By Ken Besada · Updated June 10, 2026

Texas building permits are public records under the Texas Public Information Act, and they are one of the richest, most underutilized sources of contractor intelligence in the state. Every permitted construction project — new build, roof replacement, HVAC installation, electrical upgrade, pool, or addition — generates a record that contains the address, permit type, valuation, and filing date. That data is available to anyone who asks for it. This guide explains where the data lives, how to access it, how accurate and timely it actually is, and what you can and cannot legally do with it.

This is a reference document written to be accurate and useful, not to oversell a product. Where PermitVector’s own approach fits, we explain it. Where there are limitations, we name them honestly.
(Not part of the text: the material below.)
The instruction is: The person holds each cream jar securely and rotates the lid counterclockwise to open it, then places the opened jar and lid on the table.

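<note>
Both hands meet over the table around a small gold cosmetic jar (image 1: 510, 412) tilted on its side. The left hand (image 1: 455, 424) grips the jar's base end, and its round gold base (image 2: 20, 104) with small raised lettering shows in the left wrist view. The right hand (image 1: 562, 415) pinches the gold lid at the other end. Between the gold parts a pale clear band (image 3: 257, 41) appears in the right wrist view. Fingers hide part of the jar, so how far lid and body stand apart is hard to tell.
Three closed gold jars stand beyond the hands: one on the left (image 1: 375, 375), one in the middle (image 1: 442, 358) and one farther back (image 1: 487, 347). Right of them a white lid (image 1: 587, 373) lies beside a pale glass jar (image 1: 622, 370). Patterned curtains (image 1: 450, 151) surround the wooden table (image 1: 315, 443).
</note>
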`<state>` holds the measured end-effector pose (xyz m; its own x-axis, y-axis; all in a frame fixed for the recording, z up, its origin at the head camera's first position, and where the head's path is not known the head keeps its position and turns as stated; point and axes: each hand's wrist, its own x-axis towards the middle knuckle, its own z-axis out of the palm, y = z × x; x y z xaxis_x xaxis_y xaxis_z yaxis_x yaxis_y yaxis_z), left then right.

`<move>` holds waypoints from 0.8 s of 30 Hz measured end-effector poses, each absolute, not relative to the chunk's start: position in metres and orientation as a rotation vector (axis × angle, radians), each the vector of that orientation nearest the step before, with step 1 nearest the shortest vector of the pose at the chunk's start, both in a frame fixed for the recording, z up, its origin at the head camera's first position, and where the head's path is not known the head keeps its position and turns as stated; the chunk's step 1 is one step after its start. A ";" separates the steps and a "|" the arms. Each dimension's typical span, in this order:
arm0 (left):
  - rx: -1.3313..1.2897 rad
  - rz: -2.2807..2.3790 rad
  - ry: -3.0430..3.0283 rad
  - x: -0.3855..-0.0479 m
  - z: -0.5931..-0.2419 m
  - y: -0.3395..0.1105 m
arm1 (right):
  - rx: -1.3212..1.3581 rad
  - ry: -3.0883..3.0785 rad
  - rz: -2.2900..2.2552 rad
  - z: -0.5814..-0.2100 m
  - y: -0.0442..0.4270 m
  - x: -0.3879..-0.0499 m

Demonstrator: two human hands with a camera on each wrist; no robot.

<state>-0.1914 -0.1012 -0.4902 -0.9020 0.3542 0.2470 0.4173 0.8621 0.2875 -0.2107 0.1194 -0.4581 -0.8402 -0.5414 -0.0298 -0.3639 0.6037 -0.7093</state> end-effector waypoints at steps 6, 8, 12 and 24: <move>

What Is a Texas Building Permit?

A building permit is a government authorization for construction work on a property. Texas requires permits for a wide range of residential and commercial work, including new construction, additions, roof replacements, HVAC installations, electrical panels and wiring, plumbing changes, pools and spas, fences, and more. The specific scope of permit requirements varies by municipality — a city like Austin has detailed permit requirements, while some rural counties have minimal requirements for certain work types.

Permits serve several purposes:

  • Code compliance: They trigger inspections that verify work meets building codes.
  • Safety: They create accountability for work quality on permanent structures.
  • Public record: They create a documented history of permitted work on a property, which flows into property tax records, title reports, and resale disclosures.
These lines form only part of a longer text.